### TASK OBJECTIVE
Once the line holding "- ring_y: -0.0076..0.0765" is found in the listing below, write it out and each later line exactly, up to and including the one holding "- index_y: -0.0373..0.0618".

### DATA EXTRACT
----------------------------------------

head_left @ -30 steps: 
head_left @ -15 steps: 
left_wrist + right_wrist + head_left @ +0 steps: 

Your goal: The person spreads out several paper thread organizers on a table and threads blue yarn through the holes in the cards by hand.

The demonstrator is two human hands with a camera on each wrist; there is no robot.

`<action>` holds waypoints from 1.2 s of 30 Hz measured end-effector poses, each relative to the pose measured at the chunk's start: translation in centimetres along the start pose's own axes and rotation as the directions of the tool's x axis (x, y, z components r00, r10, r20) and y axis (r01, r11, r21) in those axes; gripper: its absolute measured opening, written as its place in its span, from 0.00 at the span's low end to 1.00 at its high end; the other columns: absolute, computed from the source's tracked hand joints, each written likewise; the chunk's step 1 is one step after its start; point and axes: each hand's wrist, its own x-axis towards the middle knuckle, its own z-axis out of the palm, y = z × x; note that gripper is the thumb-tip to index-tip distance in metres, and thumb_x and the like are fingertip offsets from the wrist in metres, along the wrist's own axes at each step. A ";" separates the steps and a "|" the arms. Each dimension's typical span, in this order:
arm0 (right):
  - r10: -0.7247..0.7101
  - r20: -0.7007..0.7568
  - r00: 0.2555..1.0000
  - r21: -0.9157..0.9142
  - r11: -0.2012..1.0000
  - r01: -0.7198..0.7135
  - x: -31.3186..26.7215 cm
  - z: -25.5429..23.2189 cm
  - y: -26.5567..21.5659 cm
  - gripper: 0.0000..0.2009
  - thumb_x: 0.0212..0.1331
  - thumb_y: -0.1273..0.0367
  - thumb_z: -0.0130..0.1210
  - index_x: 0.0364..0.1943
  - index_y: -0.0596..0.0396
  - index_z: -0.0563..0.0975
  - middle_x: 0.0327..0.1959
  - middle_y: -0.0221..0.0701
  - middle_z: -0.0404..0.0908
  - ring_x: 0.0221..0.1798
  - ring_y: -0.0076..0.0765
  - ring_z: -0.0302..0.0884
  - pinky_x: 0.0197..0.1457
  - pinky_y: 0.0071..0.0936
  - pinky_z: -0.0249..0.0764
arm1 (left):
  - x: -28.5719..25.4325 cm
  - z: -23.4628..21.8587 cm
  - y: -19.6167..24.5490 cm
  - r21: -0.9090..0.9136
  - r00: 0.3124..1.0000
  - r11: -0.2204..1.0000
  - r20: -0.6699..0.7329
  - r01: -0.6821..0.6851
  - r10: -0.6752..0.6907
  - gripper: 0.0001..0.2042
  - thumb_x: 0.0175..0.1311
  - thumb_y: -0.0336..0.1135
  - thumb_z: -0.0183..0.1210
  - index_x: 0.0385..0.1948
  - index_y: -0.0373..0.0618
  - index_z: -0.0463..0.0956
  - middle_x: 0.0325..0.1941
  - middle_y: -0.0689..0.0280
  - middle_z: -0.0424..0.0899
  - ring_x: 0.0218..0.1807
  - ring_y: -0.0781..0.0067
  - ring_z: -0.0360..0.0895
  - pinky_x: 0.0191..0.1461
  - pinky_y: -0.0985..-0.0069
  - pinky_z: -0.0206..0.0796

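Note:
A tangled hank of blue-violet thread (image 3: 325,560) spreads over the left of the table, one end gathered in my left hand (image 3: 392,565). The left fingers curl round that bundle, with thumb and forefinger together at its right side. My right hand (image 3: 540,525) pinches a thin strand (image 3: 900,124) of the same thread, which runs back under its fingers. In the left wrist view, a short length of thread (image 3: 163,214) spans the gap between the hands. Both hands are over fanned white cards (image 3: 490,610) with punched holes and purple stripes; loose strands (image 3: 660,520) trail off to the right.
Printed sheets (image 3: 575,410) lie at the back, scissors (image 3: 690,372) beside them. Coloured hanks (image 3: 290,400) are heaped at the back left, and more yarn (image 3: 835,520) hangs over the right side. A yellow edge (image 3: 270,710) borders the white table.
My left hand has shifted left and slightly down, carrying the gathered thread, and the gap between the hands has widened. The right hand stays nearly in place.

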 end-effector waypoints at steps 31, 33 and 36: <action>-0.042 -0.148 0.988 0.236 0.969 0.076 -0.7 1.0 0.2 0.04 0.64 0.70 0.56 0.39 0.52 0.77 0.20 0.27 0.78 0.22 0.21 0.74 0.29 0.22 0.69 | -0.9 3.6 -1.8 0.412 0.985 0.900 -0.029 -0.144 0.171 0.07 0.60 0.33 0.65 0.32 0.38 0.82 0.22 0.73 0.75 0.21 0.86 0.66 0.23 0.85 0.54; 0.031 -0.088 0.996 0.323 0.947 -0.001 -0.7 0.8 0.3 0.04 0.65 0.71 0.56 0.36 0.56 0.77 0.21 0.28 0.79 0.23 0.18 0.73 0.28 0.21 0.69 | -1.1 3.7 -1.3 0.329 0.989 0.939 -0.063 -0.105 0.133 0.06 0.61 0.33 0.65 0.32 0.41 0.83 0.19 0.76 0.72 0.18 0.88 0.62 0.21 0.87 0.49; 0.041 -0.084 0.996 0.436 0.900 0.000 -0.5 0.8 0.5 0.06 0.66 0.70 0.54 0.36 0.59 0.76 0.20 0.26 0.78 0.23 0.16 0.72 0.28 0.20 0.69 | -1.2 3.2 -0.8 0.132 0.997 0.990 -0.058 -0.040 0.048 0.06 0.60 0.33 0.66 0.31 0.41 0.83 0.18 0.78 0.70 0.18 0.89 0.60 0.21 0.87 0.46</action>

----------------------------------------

### WRITTEN RESPONSE
  - ring_y: -0.0076..0.0765
  - ring_z: -0.0302..0.0884
  - pinky_x: 0.0197..0.1457
  - pinky_y: 0.0071..0.0936
  - pinky_z: -0.0249..0.0764
arm1 (left):
  - x: -28.5719..25.4325 cm
  - z: -23.4628..21.8587 cm
  - y: -19.6167..24.5490 cm
  - r21: -0.9090..0.9136
  - r00: 0.3124..1.0000
  - r11: -0.2204..1.0000
  - r20: -0.6699..0.7329
  - r01: -0.6821..0.6851
  - r10: -0.6752..0.6907
  - gripper: 0.0001..0.2042
  - thumb_x: 0.0175..0.1311
  - thumb_y: -0.0336..0.1135
  - thumb_z: -0.0183..0.1210
  - index_x: 0.0385..0.1948
  - index_y: -0.0373..0.0618

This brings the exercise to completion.